Bien sûr, vous avez fait au mieux, de façon proportionnée, avez-vous dit. Cependant, contrairement à ce que vous avez affirmé dans votre intervention, l'État de droit a bien été bousculé. Je n'ai pas dit que la France n'était plus un État de droit ; je n'ai jamais dit que nous étions en dictature, que le Président de la République s'était arrogé des pouvoirs qui ne lui revenaient pas. Nos propos n'ont jamais atteint une telle outrance, d'ailleurs la situation actuelle ferait paraître de telles affirmations exagérées et surréalistes.
Nous sommes républicains : nous n'avons jamais contesté la légitimité du Président, du Gouvernement, de la majorité. Toutefois, contrairement à ce qu'affirmait le Premier ministre hier, l'État de droit a bien été bousculé ; le Gouvernement a certes gouverné, mais le Parlement n'a pas pu légiférer pleinement, comme il aurait dû le faire, ni totalement contrôler et évaluer l'action du Gouvernement, malgré les nombreuses auditions. En effet, il ne suffit pas d'auditionner pour contrôler, il faut aussi tirer les conséquences des auditions, ce qui fut rarement possible.
Vous évoquez des milliers d'amendements déposés et débattus. Mais combien ont été adoptés ? Quasiment aucun. Alors oui, j'affirme à nouveau que notre démocratie, depuis deux ans, a fonctionné, pour le moins, en mode dégradé, voire, pendant de longs mois, particulièrement dégradé.
Avec le régime de sortie de l'état d'urgence sanitaire, qui s'appliquera jusqu'au milieu de l'été 2022, nous vivons encore dans une forme de droit un peu exorbitant. La société, comme nous, s'est sans doute habituée à la banalisation de l'état d'exception. Le déséquilibre est trop grand entre les exigences sanitaires, certes importantes, et le respect des libertés publiques et individuelles.
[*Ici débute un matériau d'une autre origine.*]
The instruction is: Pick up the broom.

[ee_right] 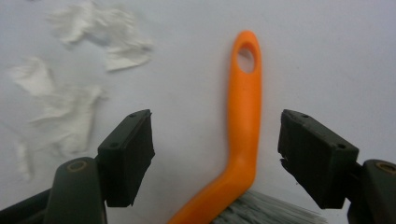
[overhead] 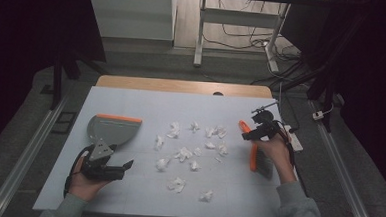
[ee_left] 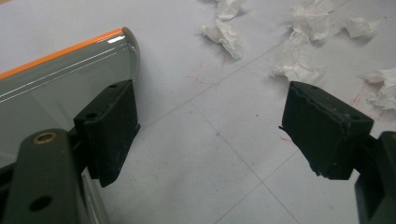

Ainsi, c'est la justice qui a rétabli la liberté de culte, et le Conseil constitutionnel a déclaré non conforme à la Constitution certaines des dispositions prévues dans les différents textes que nous avons adoptés.
Que dire – ma collègue Josiane Corneloup l'évoquera – de la situation de nos anciens dans les EHPAD ? À plusieurs reprises, le Comité consultatif national d'éthique (CCNE) a tiré la sonnette d'alarme. Que dire des débats sur le caractère essentiel des commerces ? N'oublions pas ces aspects !
Les rendez-vous avec le Parlement ont souvent été arrachés plus que négociés. Vous les avez trop fréquemment renvoyés au lendemain, à l'exception des auditions, nombreuses, il est vrai. Vous avez systématiquement refusé les clauses de revoyure que nous vous avons proposées, alors que le Conseil d'État, dans son étude annuelle, avait suggéré qu'elles étaient nécessaires. Pourquoi retarder ces rendez-vous, susceptibles de renforcer l'unité nationale ?
Pour finir, venons-en à la situation des dernières semaines. Début janvier, vous avez fait voter l'instauration du passe vaccinal, qui est, faut-il le rappeler, une obligation vaccinale quelque peu déguisée, comme vous-même l'avez reconnu dans une interview accordée à Brut un peu avant Noël. Vous le savez, je suis constant, j'assume mon désaccord avec une partie de mon groupe à ce sujet.